Assigned task: Of the lines below, copy those that hold the word "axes".

Recorded information:
◆ ◆ ◆

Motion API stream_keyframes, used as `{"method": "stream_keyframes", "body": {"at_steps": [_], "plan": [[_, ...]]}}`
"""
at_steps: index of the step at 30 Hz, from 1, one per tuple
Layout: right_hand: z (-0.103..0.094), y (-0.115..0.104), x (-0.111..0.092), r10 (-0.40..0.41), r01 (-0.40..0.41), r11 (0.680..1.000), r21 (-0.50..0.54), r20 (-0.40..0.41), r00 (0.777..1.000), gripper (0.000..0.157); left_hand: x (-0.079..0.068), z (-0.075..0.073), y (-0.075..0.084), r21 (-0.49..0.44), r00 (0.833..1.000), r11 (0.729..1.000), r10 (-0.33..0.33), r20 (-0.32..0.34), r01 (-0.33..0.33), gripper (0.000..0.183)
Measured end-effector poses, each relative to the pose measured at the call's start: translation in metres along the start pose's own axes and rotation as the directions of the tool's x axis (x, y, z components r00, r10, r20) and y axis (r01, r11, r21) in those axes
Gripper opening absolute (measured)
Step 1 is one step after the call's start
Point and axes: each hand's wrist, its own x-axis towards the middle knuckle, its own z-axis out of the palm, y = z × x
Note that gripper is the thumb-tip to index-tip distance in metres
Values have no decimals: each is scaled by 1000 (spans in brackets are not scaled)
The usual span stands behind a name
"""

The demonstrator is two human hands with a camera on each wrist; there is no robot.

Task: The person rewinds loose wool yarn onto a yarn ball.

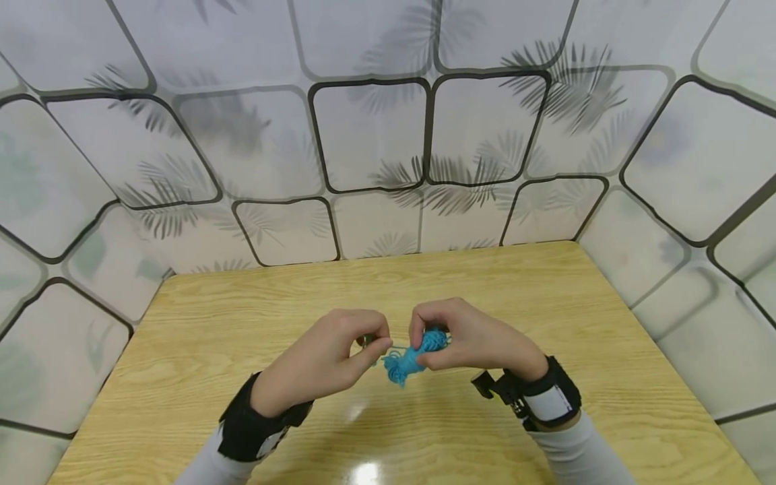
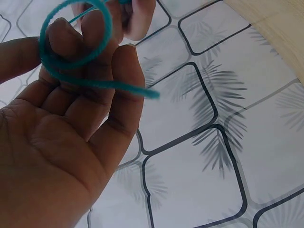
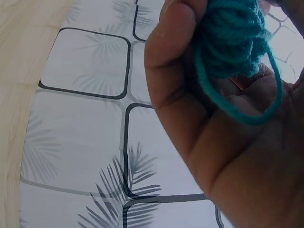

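Note:
A small bundle of blue yarn (image 1: pixel 407 364), wound tight round its middle with loops puffing out at both ends, is gripped between the thumb and fingers of my right hand (image 1: pixel 475 337). In the right wrist view one yarn loop (image 3: pixel 247 118) droops over the palm. My left hand (image 1: pixel 333 353) pinches a yarn strand (image 1: pixel 398 347) that runs across to the bundle. The strand's loose end (image 2: pixel 128 88) curls in a loop in front of the left fingers in the left wrist view. Both hands are held close together above the table.
The wooden table (image 1: pixel 242 310) has a pale, glossy grain. White sheeting (image 1: pixel 376 135) with dark outlined shapes and grey fern leaves stands behind it and at both sides. Black straps with small devices wrap the left wrist (image 1: pixel 257 421) and right wrist (image 1: pixel 542 397).

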Motion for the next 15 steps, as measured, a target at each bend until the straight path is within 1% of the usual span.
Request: {"method": "stream_keyframes", "body": {"at_steps": [5, 8, 11, 15], "plan": [[0, 2, 0, 44, -48, 995, -87, -39, 998, 16, -1, 0, 6, 4, 1000, 1000, 24, -12, -24, 16], [0, 4, 1, 81, -95, 986, -138, -107, 991, 15, -2, 1, 10, 6, 998, 999, 53, -19, -53, 14], [1, 6, 2, 104, -138, 978, -158, -210, 972, 16, -3, 5, 13, 15, 996, 996, 86, -21, -86, 14], [1, 8, 4, 95, -156, 976, -151, -348, 933, 15, -3, 11, 16, 35, 993, 992, 119, -9, -119, 15]]}}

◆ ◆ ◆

Response box:
Measured end-effector poses, each relative to the pose measured at the call's start: translation in metres along the start pose's own axes and rotation as the directions of the tool's x axis (x, y, z components r00, r10, r20) and y axis (r01, r11, r21) in those axes
Point and axes: each hand's wrist, its own x-axis towards the middle knuckle, its own z-axis out of the palm, y = z × x

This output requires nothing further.